Alors que la plupart des procédures administratives ont été figées dans le temps - voire leurs échéances prolongées - par l’ordonnance n° 2020-306 du 25 mars 2020, un décret, paru ce 2 avril, procède au "dégel du cours des délais de réalisation des prescriptions" qui, expirant au cours de la période d’état d’urgence sanitaire (augmentée d’un mois) ou dont le point de départ devait commencer à courir pendant cette période, s'est trouvé suspendu par l'effet de cette ordonnance. Le texte précise ainsi les mesures de contrôle, d’analyse et de surveillance qui doivent néanmoins être maintenues "compte tenu des enjeux pour la sécurité, la protection de la santé et de la salubrité publique et la préservation de l’environnement".
Dans le secteur des transports, un décret est d’ores et déjà intervenu pour permettre une reprise du cours des délais pour le contrôle technique des poids lourds et véhicules de transports en commun, compte tenu des enjeux particuliers de sécurité routière qui leur sont propres.
Le présent décret vise plus spécifiquement les équipements industriels à risque, notamment dans les installations classées pour la protection de l’environnement (ICPE), pour lesquels les contrôles - prescrits par arrêtés ou mesures de sanctions administratives - doivent se poursuivre malgré la crise sanitaire.

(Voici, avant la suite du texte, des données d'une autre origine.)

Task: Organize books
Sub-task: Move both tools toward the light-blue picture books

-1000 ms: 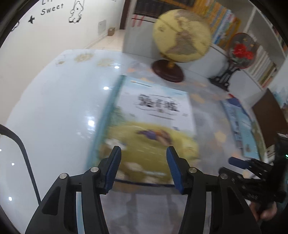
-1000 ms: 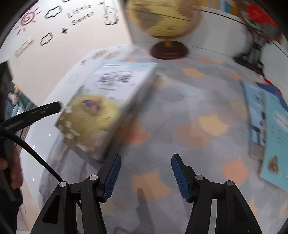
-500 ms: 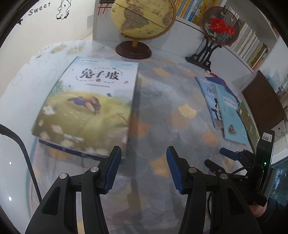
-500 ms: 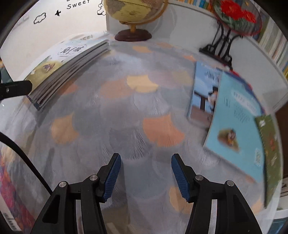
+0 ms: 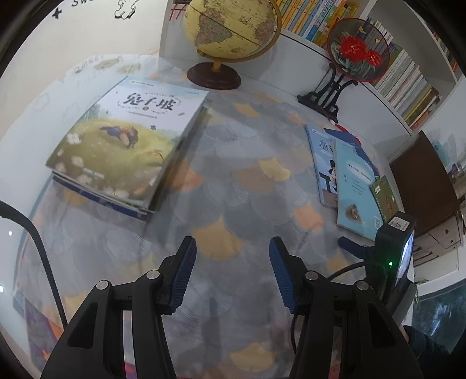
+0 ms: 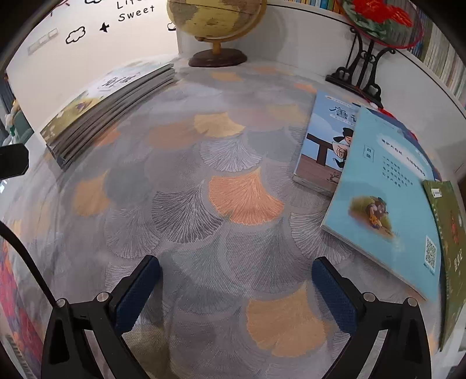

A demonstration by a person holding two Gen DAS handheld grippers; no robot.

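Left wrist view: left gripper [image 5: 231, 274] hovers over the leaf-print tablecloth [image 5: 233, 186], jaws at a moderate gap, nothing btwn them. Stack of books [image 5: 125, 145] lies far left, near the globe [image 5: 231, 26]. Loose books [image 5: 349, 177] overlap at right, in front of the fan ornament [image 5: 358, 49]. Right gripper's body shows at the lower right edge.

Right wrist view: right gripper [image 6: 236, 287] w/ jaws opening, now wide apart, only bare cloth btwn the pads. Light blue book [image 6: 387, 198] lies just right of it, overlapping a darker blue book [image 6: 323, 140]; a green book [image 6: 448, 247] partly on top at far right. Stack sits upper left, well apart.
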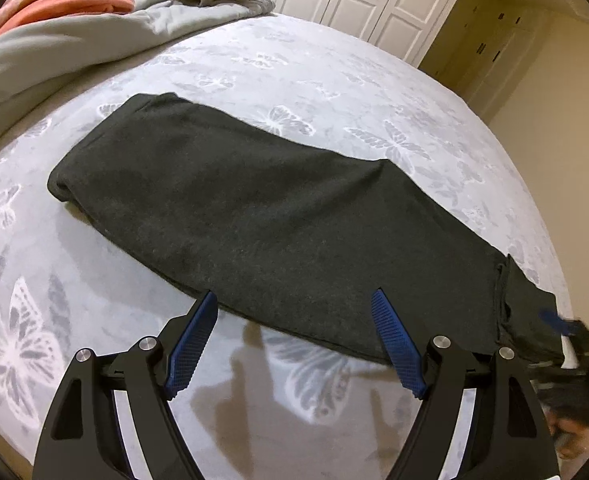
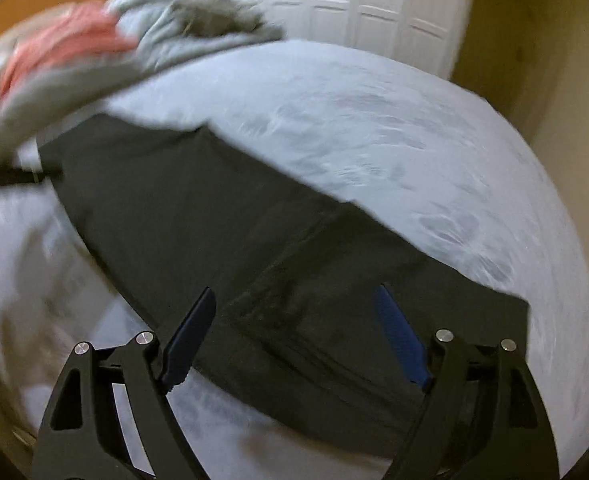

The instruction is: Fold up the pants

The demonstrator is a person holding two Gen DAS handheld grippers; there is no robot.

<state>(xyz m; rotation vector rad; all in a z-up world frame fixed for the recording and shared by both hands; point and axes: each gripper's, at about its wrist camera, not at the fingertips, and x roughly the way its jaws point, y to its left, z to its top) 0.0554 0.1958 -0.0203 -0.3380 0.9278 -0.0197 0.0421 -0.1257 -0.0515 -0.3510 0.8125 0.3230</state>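
Both grippers, left [image 1: 294, 300] & right [image 2: 294, 298], gape empty; grab pants [image 1: 230, 208] near edge w/ both, fold evenly across bed [image 1: 334, 68].

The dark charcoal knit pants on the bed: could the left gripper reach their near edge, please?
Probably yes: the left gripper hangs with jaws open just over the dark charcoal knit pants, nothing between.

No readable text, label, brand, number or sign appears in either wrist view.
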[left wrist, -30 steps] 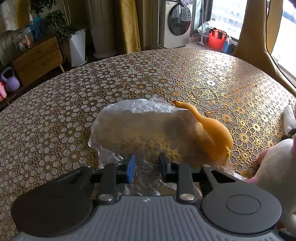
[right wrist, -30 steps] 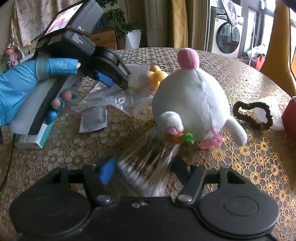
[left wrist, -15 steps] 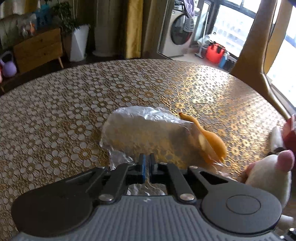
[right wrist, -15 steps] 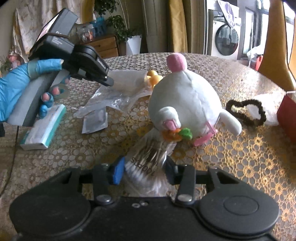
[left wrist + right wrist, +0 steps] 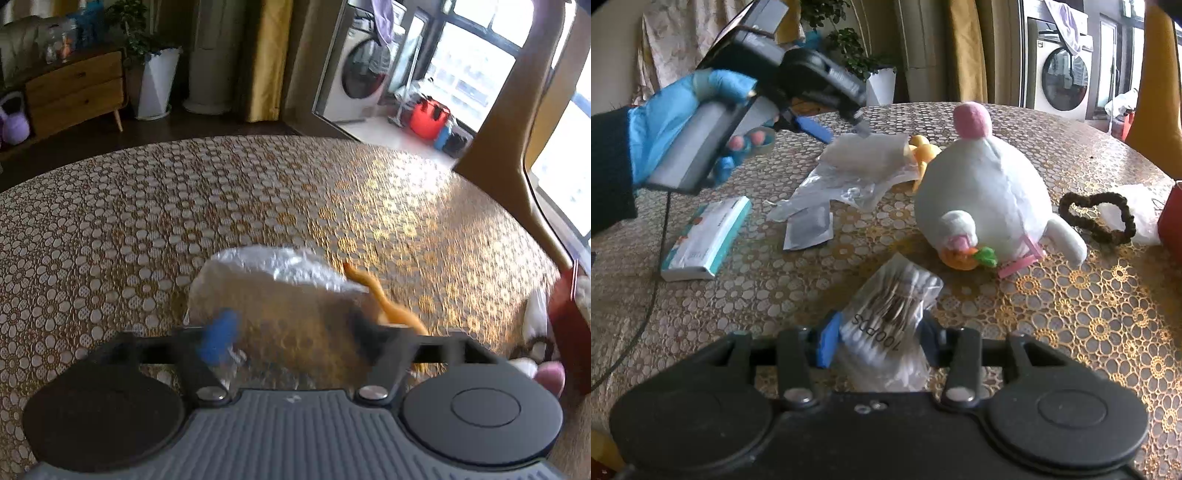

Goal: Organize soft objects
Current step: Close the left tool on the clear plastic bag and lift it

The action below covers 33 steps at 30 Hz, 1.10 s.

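Washer [image 5: 360,72] top center by bright window [image 5: 469,77]; wood dresser [image 5: 75,94] upper left, white planter [image 5: 155,86] beside; gold curtain [image 5: 269,59].

Glossy lace-patterned tablecloth [image 5: 1089,314], crinkly clear plastic bag [image 5: 273,280], fuzzy white plush toy [image 5: 982,199], matt cardboard box [image 5: 705,240]

Background, non-task items. Left wrist view: washing machine [image 5: 360,79] upper centre; white planter [image 5: 155,86] with plant upper left, beside a wooden cabinet [image 5: 75,90]; purple kettlebell [image 5: 14,123] at left edge; red bag [image 5: 428,116] upper right by the window. Right wrist view: gold curtain [image 5: 964,51] top centre.
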Tool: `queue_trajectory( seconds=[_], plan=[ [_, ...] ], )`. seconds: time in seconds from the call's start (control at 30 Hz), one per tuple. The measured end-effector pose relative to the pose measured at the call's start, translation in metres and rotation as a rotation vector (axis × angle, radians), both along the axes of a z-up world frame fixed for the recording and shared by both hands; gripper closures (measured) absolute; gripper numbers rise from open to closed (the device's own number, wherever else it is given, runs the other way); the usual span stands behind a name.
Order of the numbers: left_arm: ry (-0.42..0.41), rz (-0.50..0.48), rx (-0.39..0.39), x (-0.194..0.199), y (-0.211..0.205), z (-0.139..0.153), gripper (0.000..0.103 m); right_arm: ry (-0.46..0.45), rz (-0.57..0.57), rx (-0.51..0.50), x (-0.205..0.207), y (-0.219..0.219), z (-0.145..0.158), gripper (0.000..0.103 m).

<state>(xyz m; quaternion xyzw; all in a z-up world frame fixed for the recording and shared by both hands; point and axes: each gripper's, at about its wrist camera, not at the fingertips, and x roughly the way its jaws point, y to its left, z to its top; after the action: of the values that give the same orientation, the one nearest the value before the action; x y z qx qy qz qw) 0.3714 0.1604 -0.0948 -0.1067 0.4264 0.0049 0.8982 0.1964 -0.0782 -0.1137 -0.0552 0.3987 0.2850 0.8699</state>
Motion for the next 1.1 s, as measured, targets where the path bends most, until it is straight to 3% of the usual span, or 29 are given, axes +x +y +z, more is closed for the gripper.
queue_trajectory(
  seconds=[0.17,0.33,0.7,0.77,0.9,0.93,0.97,1.0,1.1],
  plan=[
    [-0.004,0.077,0.003,0.019,0.003,0.002,0.018,0.011,0.004,0.005,0.003,-0.002,-0.003,0.059],
    [0.012,0.156,-0.080,0.043,0.003,-0.003,0.018,0.021,0.005,0.016,0.005,-0.004,-0.003,0.059],
    [0.078,0.171,-0.004,0.070,-0.024,-0.031,0.020,0.039,0.011,0.037,0.007,-0.006,-0.003,0.059],
    [0.078,0.174,-0.012,0.071,-0.024,-0.033,0.035,0.042,0.011,0.041,0.007,-0.007,-0.003,0.059],
    [0.065,0.173,-0.038,0.071,-0.024,-0.032,0.048,0.044,0.010,0.049,0.007,-0.007,-0.003,0.059],
    [0.065,0.183,-0.055,0.070,-0.022,-0.033,0.054,0.043,0.010,0.049,0.007,-0.007,-0.003,0.059],
    [0.067,0.191,-0.069,0.068,-0.019,-0.034,0.072,0.043,0.011,0.049,0.007,-0.007,-0.003,0.059],
    [0.068,0.193,-0.076,0.067,-0.018,-0.035,0.081,0.044,0.010,0.050,0.007,-0.007,-0.003,0.059],
    [0.066,0.195,-0.088,0.063,-0.013,-0.037,0.092,0.045,0.007,0.052,0.007,-0.008,-0.003,0.059]
  ],
)
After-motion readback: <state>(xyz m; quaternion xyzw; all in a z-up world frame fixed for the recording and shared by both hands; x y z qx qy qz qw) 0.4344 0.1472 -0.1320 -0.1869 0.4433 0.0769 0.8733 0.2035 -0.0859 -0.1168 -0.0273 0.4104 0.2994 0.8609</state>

Sûreté des ouvrages hydrauliques

C’est le cas des producteurs ou utilisateurs de produits chimiques pouvant présenter des dangers, des exploitants de canalisations ou d’infrastructures de transport de matières dangereuses ou encore d’installations minières. Et pour des raisons tout aussi évidentes, des exploitants d'ouvrages hydrauliques (digues, barrages). Toujours dans le domaine de l’eau, sont également mentionnés les maîtres d'ouvrage d'installations, d'ouvrages, de travaux ou d'activités soumis à la législation sur l'eau (Iota) se voyant prescrire à ce titre, notamment par le biais des autorisations environnementales, "la réalisation de travaux, de prélèvements, de vidanges de plans d'eau, d'actions d'entretien de cours d'eau ou de dragages ou des mesures d'évitement, de réduction ou de compensation". Sont par ailleurs visés pour le secteur agricole, "les irrigants et organismes uniques de gestion collective chargés de l'élaboration du plan annuel de répartition du volume d'eau faisant l'objet d'une autorisation de prélèvement".
On y trouve enfin les exploitants d’aérodromes, et sans surprise, les exploitants d'installations nucléaires de base. S'agissant des prescriptions édictées par l'Autorité de sûreté nucléaire (ASN), ce dégel ne jouera toutefois "que pour les prescriptions édictées à compter de l'entrée en vigueur du décret jusqu'au terme de la période du mois suivant la fin de l'état d'urgence sanitaire", précise la notice. 

 
Référence : décret n° 2020-383 du 1er avril 2020 portant dérogation au principe de suspension des délais pendant la période d'urgence sanitaire liée à l'épidémie de Covid-19, JO du 2 avril 2020, texte n° 8.